Who am I?

I'm a data scientist, who's interested in finding Big Data proxy measures of various social and biological events, currently finishing up my PhD. I've listed some of the projects I've worked on during my grad school career below.

Big Data Analytics

I've gotten access to very large datasets of Tweets. The smallest was a set of 50 thousand Tweets from users that shared their medical records with us. The synthesis of these disparate datasources allowed us to build automated diagnostic systems. The largest dataset consists of over 2.5 Billion Tweets with precise geo-spatial information. This dataset has been used for many things such as studying spreading processes and out performing Google Flu Trends on "nowcasting" disease rates.

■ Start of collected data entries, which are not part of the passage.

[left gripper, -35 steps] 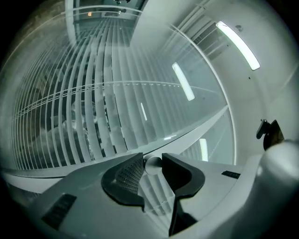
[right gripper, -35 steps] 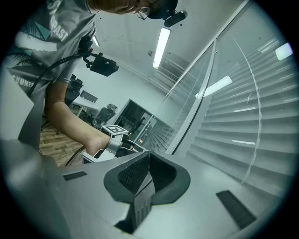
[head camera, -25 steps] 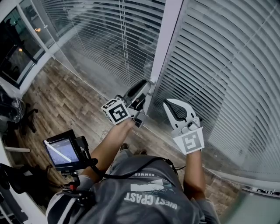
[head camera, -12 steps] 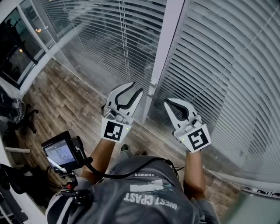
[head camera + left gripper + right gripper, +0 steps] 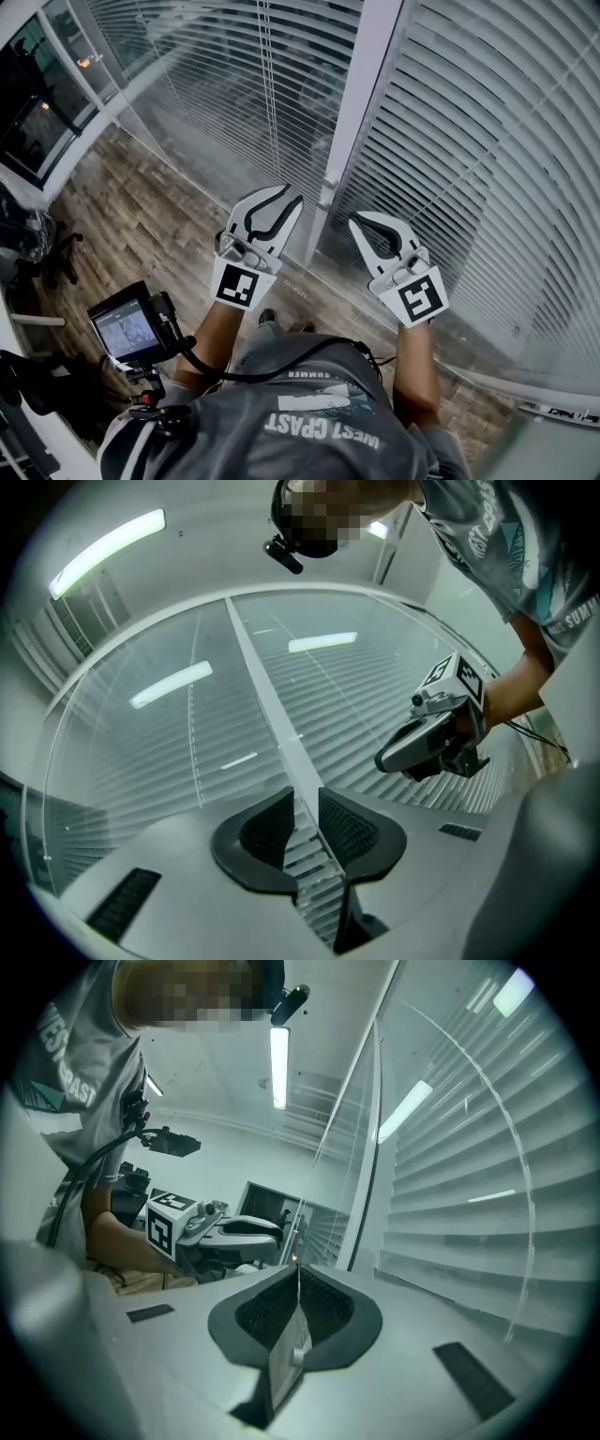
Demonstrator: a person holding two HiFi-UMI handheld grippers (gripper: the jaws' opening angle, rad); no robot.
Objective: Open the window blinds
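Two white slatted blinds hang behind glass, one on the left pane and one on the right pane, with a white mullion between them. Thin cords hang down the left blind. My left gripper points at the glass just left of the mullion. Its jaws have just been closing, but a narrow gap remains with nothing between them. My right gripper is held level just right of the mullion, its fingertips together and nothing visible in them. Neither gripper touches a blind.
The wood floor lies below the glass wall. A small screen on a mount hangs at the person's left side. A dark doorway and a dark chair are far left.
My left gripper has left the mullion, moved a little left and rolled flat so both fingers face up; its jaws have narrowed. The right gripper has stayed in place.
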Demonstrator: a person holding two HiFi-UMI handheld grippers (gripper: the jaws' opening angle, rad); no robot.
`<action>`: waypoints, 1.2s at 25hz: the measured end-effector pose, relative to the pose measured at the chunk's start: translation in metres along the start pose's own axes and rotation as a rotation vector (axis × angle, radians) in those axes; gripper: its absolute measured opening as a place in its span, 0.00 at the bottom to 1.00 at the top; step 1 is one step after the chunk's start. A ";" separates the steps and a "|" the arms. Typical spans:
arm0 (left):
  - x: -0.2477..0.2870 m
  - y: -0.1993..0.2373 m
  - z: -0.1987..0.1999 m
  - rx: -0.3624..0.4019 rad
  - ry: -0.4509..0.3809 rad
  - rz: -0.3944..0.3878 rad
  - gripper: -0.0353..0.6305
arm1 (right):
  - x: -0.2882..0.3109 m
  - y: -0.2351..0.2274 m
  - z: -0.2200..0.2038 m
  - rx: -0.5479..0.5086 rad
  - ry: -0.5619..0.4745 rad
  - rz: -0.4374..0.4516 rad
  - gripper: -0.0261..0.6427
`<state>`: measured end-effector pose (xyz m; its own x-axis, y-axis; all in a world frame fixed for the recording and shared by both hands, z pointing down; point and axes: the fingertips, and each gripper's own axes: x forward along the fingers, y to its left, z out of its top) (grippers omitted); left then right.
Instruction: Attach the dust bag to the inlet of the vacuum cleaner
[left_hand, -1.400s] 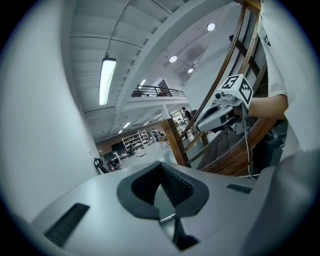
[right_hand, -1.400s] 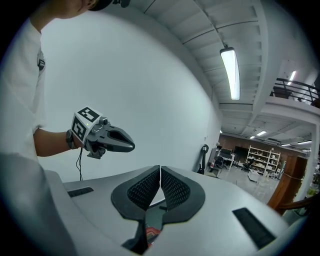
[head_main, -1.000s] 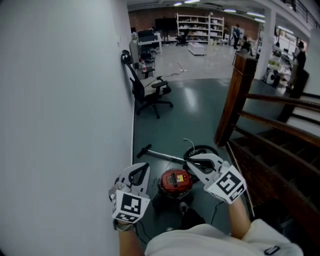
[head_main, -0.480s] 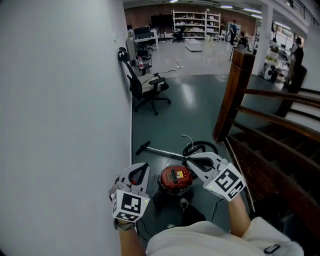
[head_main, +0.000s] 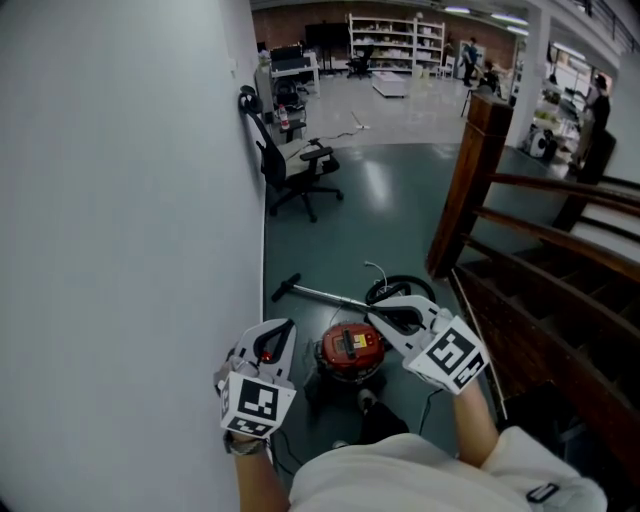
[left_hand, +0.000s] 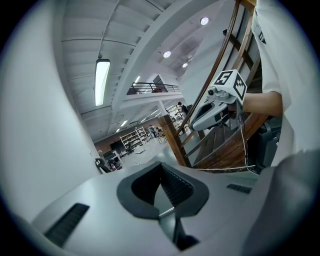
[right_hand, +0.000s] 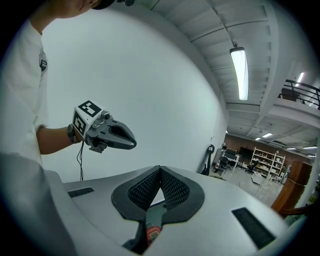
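On the green floor (head_main: 385, 215) near the white wall (head_main: 120, 200) sits the vacuum cleaner (head_main: 347, 349).

No legible word, number or brand anywhere.
- Marker cube (head_main: 250, 403) on left gripper (head_main: 289, 323): black-and-white square code pattern, no letters. Same on marker cube (head_main: 452, 352) of right gripper (head_main: 375, 314).
- Red vacuum cleaner (head_main: 348, 350) on floor: yellow label (head_main: 352, 341) on top, print too small to read.
- Sleeve of person's white shirt (right_hand: 22, 75): small dark emblem (right_hand: 43, 63), unreadable.
- Shirt edge, head view: black tag (head_main: 543, 492), light mark on it, not legible.
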<state>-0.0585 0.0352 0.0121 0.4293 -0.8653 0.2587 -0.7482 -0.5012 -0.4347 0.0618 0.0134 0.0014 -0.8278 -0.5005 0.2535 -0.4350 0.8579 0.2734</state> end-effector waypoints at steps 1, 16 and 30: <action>-0.001 -0.001 -0.001 0.002 0.000 -0.005 0.06 | 0.001 0.001 0.000 -0.001 0.001 0.002 0.08; 0.000 -0.006 -0.011 -0.009 0.000 -0.045 0.06 | 0.010 0.007 -0.006 -0.006 0.034 0.008 0.08; -0.004 -0.001 -0.018 -0.011 0.030 -0.043 0.06 | 0.018 0.009 -0.003 -0.033 0.044 0.022 0.08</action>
<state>-0.0684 0.0395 0.0271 0.4463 -0.8422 0.3026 -0.7349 -0.5379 -0.4130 0.0441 0.0115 0.0112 -0.8204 -0.4865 0.3004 -0.4039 0.8650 0.2977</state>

I've also worked on specialized datasets about topics ranging from AIDS to the Boston Marathon Bombing.


CrowdBreaks is a visualizer of trends of disease Tweets based on a given location. This is similar to Google Flu Trends but with Twitter data and a larger set of diseases measured.

I mainly worked on the backend of this project, implementing the data collectors and processors along with various forms of caching and optimization to allow for almost immediate responses to user queries.

Fractal Analysis at the Santa Fe Institute

I had the pleasure of being part of the Santa Fe Institute's Complex Systems Summer School. While there, we developed models of city growth based on the fractal dimension of the city's transport network. For example, the transport networks of Manhattan, Queens and Central Park show different levels of order which we hypothesized corresponded with various social factors.

We studied select cities from each continent and found differences in the way the cities had grown. Additionally, I implemented a map-reduce version of our fractal dimension model to process the entire world's transport systems (provided by Open Street Maps).

Online Experiments

I've prototyped a few online psychology experiments to be run through Amazon Turk, however the project was never completed. For example, the game shown (with tutorial overlay) tests if a person is able to determine the "best" treatment for a disease by observing the effects it had on her health along with what neighbors on the network are doing. These experiments were implemented in HTML5, Javascript, PHP and MySQL.